• _GOAL OF THE EXERCISE_: Should a line in the entries below contain "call", return that line.

Stored data entries
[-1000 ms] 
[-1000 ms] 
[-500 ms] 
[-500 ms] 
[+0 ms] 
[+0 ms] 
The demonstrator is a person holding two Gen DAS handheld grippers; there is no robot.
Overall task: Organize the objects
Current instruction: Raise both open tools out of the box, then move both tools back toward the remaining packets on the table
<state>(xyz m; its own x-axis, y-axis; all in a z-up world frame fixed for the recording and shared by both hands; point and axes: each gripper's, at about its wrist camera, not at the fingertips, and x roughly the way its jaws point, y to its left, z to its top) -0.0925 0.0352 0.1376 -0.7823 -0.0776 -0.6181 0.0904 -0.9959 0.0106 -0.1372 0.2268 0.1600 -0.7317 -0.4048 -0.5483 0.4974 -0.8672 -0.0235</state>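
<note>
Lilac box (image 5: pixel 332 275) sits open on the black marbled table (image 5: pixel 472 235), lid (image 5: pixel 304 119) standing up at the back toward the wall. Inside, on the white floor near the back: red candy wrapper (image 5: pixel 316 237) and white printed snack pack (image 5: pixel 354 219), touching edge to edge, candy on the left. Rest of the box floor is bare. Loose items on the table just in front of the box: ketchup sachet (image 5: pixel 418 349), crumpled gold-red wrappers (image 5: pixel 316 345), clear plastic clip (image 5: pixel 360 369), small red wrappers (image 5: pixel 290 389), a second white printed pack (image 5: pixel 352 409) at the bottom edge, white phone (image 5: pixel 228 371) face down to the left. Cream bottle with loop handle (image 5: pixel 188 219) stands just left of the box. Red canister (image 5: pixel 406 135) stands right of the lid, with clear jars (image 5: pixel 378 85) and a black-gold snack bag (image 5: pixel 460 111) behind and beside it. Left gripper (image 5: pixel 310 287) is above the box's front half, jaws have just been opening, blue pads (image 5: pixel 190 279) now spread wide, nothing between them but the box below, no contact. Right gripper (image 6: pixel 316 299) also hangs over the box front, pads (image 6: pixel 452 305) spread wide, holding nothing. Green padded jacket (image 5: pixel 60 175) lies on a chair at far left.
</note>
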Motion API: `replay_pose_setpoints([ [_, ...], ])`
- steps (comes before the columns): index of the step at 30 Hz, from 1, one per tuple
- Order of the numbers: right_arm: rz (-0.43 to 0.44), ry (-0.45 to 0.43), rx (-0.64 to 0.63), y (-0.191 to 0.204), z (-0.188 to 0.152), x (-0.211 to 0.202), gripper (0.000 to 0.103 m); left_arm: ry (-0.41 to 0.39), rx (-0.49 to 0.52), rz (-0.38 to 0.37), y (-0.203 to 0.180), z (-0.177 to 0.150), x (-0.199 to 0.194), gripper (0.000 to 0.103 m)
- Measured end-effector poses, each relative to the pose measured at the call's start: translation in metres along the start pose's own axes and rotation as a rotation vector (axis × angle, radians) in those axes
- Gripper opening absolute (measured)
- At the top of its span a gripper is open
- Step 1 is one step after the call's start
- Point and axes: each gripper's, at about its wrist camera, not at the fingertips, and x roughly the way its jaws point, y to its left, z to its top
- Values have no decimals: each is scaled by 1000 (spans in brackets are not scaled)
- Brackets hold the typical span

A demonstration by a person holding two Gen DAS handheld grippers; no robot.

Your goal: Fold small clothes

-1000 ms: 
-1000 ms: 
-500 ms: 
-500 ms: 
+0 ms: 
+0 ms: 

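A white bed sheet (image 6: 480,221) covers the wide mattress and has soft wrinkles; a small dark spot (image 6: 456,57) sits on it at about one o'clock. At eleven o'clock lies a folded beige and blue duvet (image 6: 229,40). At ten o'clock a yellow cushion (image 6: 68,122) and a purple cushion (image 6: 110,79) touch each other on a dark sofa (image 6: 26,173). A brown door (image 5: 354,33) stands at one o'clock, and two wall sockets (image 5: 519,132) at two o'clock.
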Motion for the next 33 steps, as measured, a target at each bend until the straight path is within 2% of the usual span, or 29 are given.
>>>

• _SOLUTION FOR THIS TASK_:
- Measured end-effector poses, each relative to the pose measured at the call's start: translation in metres along the start pose's own axes and rotation as a rotation vector (axis × angle, radians) in those axes
- Step 1 is one step after the call's start

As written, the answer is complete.